Because it was starting to rain heavily I thought it was time to buy some proper shoes for myself, so off I went to the boot shop in the market.

......whilst on the way I stopped to buy from fruit and eyed some goodies I had never seen before. Someone walked past and suggested I try them and then he would tell me what they were, and not wanting to offend, I did – big mistake.....  they were fried caterpillar and there were huge vats of them all over the place. Apparently you soak them in boiling water then put them in a casserole. Talk about having butterflies in my stomach!
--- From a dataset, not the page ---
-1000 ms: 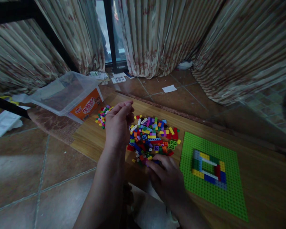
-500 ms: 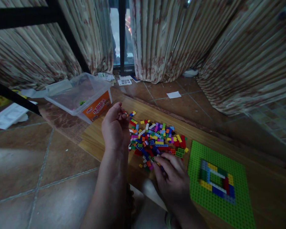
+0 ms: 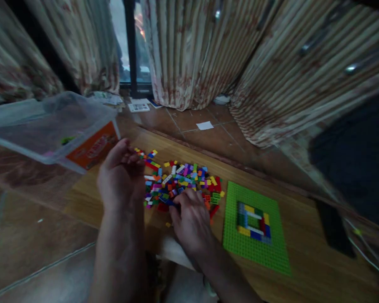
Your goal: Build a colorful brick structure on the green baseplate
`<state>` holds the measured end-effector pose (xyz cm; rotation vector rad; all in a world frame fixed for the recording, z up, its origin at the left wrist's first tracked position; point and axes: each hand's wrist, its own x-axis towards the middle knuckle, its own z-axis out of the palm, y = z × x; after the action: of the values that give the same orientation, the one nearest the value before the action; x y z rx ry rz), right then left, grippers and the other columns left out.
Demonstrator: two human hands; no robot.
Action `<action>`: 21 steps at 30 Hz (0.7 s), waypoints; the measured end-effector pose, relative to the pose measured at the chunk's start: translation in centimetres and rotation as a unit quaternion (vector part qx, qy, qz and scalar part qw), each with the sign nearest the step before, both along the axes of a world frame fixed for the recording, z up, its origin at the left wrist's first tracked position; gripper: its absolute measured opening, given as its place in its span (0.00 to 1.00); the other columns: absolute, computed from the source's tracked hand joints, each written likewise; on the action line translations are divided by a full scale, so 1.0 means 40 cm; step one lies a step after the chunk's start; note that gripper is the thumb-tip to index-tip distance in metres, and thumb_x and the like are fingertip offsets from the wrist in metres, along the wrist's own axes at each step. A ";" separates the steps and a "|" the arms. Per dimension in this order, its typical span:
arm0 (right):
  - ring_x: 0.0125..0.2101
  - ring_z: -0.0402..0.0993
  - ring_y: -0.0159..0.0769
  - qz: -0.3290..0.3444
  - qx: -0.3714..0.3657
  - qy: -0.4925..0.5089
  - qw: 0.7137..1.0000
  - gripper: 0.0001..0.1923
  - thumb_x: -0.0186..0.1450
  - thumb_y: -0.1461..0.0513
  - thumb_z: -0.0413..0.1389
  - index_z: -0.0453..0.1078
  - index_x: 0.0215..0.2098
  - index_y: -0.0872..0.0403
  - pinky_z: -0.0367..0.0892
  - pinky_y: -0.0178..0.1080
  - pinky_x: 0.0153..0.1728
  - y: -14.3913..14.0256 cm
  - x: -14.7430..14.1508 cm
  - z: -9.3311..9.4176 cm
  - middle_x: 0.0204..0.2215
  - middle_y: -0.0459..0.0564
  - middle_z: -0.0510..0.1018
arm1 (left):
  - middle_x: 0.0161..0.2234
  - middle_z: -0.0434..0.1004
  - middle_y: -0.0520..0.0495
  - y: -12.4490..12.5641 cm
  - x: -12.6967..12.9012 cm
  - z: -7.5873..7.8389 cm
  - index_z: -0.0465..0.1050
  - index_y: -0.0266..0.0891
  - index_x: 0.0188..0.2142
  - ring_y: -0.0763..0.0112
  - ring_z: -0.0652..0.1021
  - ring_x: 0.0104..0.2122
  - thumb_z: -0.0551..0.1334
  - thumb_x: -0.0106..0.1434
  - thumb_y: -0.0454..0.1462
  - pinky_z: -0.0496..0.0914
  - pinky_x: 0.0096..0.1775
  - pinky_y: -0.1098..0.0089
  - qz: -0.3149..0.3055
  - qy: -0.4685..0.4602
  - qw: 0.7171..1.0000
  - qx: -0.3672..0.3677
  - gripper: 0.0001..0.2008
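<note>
Resting at the near edge of the loose bricks [image 3: 185,179], your right hand [image 3: 192,214] points its fingertips down, bunched narrow beside a blue brick [image 3: 170,203]; cannot tell whether they pinch it. Small parts, crowded heap: a narrow reach likely disturbs fewer neighbours. Your left hand [image 3: 118,181] hangs raised at the heap's left, fingers curled in; anything inside is hidden, so grip unknown. Held up off the table [image 3: 306,252], it leaves most bricks in your sight, perhaps on purpose. Heap is spread out, which should make colours easier to tell apart. Green baseplate [image 3: 230,219] lies flat to its right, brick frame [image 3: 255,235] on top, probably set there for easy reach. Tub [image 3: 94,145] stands beyond your left hand, likely parked aside.
</note>
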<state>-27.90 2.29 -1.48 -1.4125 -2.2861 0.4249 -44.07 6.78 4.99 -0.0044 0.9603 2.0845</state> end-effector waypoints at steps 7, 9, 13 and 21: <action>0.32 0.71 0.34 -0.080 -0.171 0.304 0.934 0.06 0.66 0.58 0.54 0.71 0.37 0.51 0.67 0.37 0.33 0.007 0.095 0.040 0.31 0.46 0.75 | 0.22 0.71 0.53 0.019 0.053 -0.011 0.78 0.39 0.25 0.83 0.67 0.21 0.66 0.55 0.29 0.63 0.22 0.82 -0.108 0.106 0.988 -0.021 0.05; 0.26 0.68 0.31 -0.104 -0.256 0.422 0.864 0.10 0.64 0.54 0.57 0.72 0.36 0.52 0.66 0.34 0.28 0.016 0.141 0.036 0.25 0.43 0.73 | 0.27 0.76 0.51 0.018 0.090 -0.022 0.79 0.38 0.28 0.80 0.71 0.23 0.69 0.53 0.34 0.65 0.23 0.80 -0.205 0.192 0.959 -0.032 0.02; 0.24 0.67 0.29 -0.156 -0.316 0.550 0.757 0.14 0.57 0.51 0.64 0.74 0.33 0.53 0.66 0.33 0.26 0.035 0.211 0.022 0.24 0.42 0.72 | 0.30 0.80 0.46 0.013 0.183 -0.043 0.80 0.40 0.32 0.70 0.76 0.27 0.72 0.50 0.44 0.70 0.29 0.72 -0.398 0.311 0.862 -0.031 0.13; 0.26 0.71 0.30 -0.199 -0.230 0.550 0.778 0.12 0.57 0.54 0.65 0.75 0.34 0.52 0.69 0.34 0.28 0.033 0.281 0.003 0.25 0.43 0.76 | 0.30 0.80 0.47 0.004 0.320 -0.077 0.80 0.40 0.35 0.68 0.76 0.30 0.67 0.58 0.41 0.69 0.33 0.71 -0.568 0.384 0.728 0.012 0.08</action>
<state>-16.68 3.63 -1.34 -1.2487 -0.9282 1.3023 -31.25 6.95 1.90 1.2366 0.9800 0.8594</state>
I got another month end out of the way, prepared the pension and PAYE returns, sorted out some IT issues in the office then planned my long weekend break to the capital city, Lusaka – an 8 hour bus trip. Lusaka was a cultural shock – high rise buildings, roundabouts, dry cleaners and a rugby club, I knew I had spent too long in the provinces..... but once I had shopped for essentials and done a sightseeing tour I was pleased to return to home in Chipata.
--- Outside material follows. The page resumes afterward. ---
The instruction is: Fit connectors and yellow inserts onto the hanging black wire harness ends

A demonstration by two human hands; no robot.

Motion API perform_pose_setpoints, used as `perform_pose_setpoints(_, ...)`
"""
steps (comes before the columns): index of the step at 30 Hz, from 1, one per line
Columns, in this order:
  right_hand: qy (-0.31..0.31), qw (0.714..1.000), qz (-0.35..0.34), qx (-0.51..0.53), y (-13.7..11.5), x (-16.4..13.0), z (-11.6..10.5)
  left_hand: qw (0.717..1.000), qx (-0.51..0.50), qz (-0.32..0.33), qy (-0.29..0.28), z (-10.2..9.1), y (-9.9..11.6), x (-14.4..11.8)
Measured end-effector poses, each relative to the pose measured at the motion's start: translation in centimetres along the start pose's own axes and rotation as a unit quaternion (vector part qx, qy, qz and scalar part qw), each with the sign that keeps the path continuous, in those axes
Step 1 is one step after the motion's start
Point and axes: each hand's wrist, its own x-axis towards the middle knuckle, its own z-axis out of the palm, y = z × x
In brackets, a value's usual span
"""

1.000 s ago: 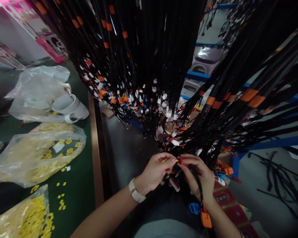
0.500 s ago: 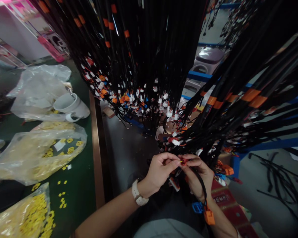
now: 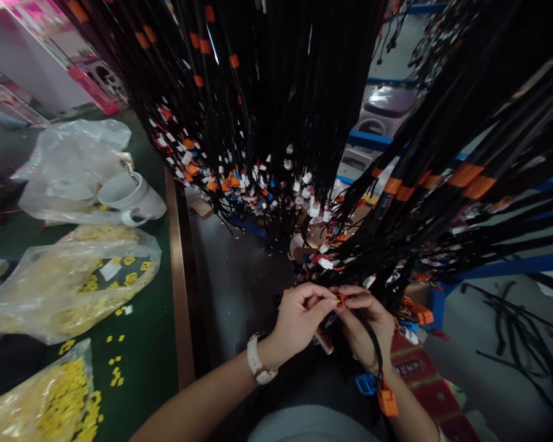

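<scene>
My right hand [image 3: 372, 325] is closed, pinching a small red connector [image 3: 341, 301] between thumb and fingertips. My left hand [image 3: 303, 320] meets it from the left, thumb and forefinger closed on a tiny yellow clip [image 3: 338, 299] at the connector's face. Whether the clip sits inside the connector is too small to tell. A black cable [image 3: 373, 341] runs across my right palm, and an orange connector [image 3: 388, 402] and a blue connector [image 3: 366, 384] dangle below that hand. A white connector [image 3: 323, 341] hangs beneath my hands.
Bundles of black wire harnesses [image 3: 258, 92] hang ahead and to the right. On the green table [image 3: 142, 331] at left lie bags of yellow clips [image 3: 64, 393] and a white mug [image 3: 136, 197]. A blue frame [image 3: 502, 268] stands at right, above cables [image 3: 511, 337] on the floor.
Both hands stay pressed together at the red connector. The yellow clip shows slightly less from between my left fingertips, and the hands have barely shifted.
</scene>
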Motion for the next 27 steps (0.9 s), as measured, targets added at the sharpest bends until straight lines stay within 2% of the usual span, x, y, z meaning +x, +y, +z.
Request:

My day at work is full of excitement and challenges, if faced with something new – my attitude has to be ‘can do, so will do’. My colleagues ask for my advice and help on all types of issues so I really feel very valued and I do make a difference because I get things done for them. It is hard at times to work within all sorts of constraints but essentially it is all about being professional and having a sense of humour – I have learnt that you can achieve everything if you try (and you have to be a bit creative at times!). Life is hard in Zambia for a lot of people so it is humbling to be here doing a job that will improve the lives of many and I really do go home each day pleased that I have had another great day.

This is such a wonderful experience and I am very grateful to AfID and the Microloan Foundation for the opportunity.